Graduate students in statistics often take (or at least have the opportunity to take) a statistical computing course, but often such courses are focused on methods (like numerical linear algebra, the EM algorithm, and MCMC) and not on actual coding.
For example, here’s a course in “advanced statistical computing” that I taught at Johns Hopkins back in 2001.
Many (perhaps most) good programmers learned to code outside of formal courses. But many statisticians are terrible programmers and would benefit by a formal course.
Moreover, applied statisticians spend the vast majority of their time interacting with a computer and would likely benefit from more formal presentations of how to do it well. And I think this sort of training is particularly important for ensuring that research is reproducible.
One really learns to code in private, struggling over problems, but I benefited enormously from a statistical computing course I took from Phil Spector at Berkeley.
Brian Caffo, Ingo Ruczinski, Roger Peng, Rafael Irizarry, and I developed a statistical programming course at Hopkins that (I think) really did the job.
I would like to develop a similar such course at Wisconsin: on statistical programming, in the most general sense.
I have in mind several basic principles:
- be self-sufficient
- get the right answer
- document what you did (so that you will understand what you did 6 months later)
- if primary data change, be able to re-run the analysis without a lot of work
- are your simulation results reproducible?
- reuse of code (others’ and your own) rather than starting from scratch every time
- make methods accessible to (and used by) others
Here are my current thoughts about the topics to include in such a course. The key aim would be to make students aware of the basic principles and issues: to give them a good base from which to learn on their own. Homework would include interesting and realistic programming assignments plus create a Sweave-type document and an R package.
- Basic unix tools (find; df; top; ps ux; grep); unix on Mac and windows
- Emacs/vim/other editors (rstudio/eclipse)
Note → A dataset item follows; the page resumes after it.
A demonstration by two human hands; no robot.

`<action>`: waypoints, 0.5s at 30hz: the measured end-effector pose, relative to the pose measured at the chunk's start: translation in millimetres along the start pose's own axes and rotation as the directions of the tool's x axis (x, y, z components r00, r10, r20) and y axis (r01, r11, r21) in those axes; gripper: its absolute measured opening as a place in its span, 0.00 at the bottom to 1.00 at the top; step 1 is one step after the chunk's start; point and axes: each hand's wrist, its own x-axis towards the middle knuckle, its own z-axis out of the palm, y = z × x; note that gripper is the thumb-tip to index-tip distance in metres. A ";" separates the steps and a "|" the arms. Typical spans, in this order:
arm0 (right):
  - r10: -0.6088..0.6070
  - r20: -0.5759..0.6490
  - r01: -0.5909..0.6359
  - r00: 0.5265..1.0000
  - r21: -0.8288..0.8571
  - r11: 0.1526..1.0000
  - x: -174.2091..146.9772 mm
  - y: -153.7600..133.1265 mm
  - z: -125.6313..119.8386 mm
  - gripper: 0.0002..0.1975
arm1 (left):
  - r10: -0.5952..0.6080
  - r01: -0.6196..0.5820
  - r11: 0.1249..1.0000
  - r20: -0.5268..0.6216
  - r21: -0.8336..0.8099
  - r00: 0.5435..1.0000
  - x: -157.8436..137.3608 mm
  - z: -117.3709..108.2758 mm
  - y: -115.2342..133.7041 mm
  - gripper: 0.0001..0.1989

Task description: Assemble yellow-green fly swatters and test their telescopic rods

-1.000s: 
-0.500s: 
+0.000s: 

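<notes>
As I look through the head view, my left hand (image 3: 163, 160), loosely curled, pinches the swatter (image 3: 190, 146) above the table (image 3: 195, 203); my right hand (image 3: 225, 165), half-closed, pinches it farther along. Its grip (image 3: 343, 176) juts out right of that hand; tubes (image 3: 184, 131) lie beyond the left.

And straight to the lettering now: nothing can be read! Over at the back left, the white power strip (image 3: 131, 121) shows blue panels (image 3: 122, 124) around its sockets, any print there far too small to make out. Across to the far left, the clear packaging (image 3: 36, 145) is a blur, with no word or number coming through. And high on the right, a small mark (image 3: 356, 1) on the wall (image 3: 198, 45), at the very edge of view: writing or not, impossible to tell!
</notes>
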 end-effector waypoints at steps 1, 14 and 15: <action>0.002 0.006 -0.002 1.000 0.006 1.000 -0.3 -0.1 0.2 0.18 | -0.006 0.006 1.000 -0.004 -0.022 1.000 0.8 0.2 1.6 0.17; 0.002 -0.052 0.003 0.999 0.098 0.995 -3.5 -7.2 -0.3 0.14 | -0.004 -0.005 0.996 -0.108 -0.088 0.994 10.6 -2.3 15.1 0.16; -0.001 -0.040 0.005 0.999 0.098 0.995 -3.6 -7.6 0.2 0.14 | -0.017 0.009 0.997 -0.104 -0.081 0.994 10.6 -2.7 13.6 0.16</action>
- Latex (for papers; for presentations)
- slides for talks; posters; figures/tables
- Advanced R (fancy data structures; functions; object-oriented stuff)
- Advanced R graphics
- R packages
- Sweave/asciidoc/knitr
- minimal Perl (or Python or Ruby); example of data manipulation
- Minimal C (or C++); examples of speed-up
- version control (eg git or mercurial); backups
- reproducible research ideas
- data management
- managing projects: data, analyses, results, papers
- programming style (readable, modular); general but not too general
- debugging/profiling/testing
- high-throughput computing; parallel computing; managing big jobs
- finding answers to questions: man pages; documentation; web
- more on visualization; dynamic graphics
- making a web page; html & css; simple cgi-type web forms?
- writing and managing email
- managing references to journal articles
Tags: computing, reproducible research, teaching
25 May 2012 at 11:25 pm |
Hi: I just glanced but that’s a really nice course. I graduated with
a Ph.D in statistics in 2000 and I wish I had taken a course like
that. ( there was no class like that or I would have ).
I’m sort of up to speed now on a decent %age of the areas you
cover ( 12 years later ) but it would have been so much better
to have had a course like that. thanks for the link. I hope
to get back to it in detail at some point.
mark
25 May 2012 at 11:32 pm |
Excellent list. I couldn’t agree more. I would stick in relational databases and SQL under data management. I am tired of training fresh economics and statistics PhD graduates in basic computing and programming skills.
26 May 2012 at 7:12 pm |
Absolutely. Knowing how to store and organize data is just as important as knowing how to analyze it.
26 May 2012 at 8:54 am |
Reading through your syllabus in “statistical programming”, I don’t see the statistics! Nope, no distributions, no hypothesis tests. What you’ve done here is a designed a course that should be called Data Science! We need to get all scientists working this way, not just those whose work involves means and variances.
26 May 2012 at 1:49 pm |
You might want to look at http://software-carpentry.org/ to see how much overlap there is …
26 May 2012 at 9:33 pm |
Thanks! That’s a great resource.
30 May 2012 at 8:09 am |
Software Carpentry is ace. And I agree with their position that version control should be lesson 1. Learning version control has had more of an impact on my software development than anything else.
(Numbers 2 and 3 are “adopt a style guide”, and “functions should only do one thing or be broken down into subfunctions” that together let you write more readable code.)
27 May 2012 at 9:38 pm |
I’m totally self-taught in R, and I had the good fortune to take Software Carpentry with Greg Wilson in 2009. It slingshotted me to a whole new level, and would have been even better if we’d been using R instead of Python (learning a new syntax while learning new concepts is more challenging than necessary). There is a huge need for this sort of thing — it should be required for all graduate students coding anything for their research.
30 May 2012 at 8:00 am |
If you are teaching stats courses, you might want to check out Live-R (http://live-analytics.com/), which is R in a browser.
Aside from not having to worry about gettting R installed on machines, Live-R has extra features to help lecturers, so you can integrate course materials and textbooks, and you can easily share code and workspaces with the students.
(Disclosure: I’m an employee of Live Analytics.)
Live-R is in beta now, but if you’re interested, the sign-up link is
http://live-analytics.com/?page_id=2044
and I’ll make sure you get priority access.
11 May 2013 at 8:54 pm |
Any chance this idea is gonna happen, Karl?
13 May 2013 at 10:14 am |
There’s talk, but probably not soon enough for it to be useful to you, unfortunately.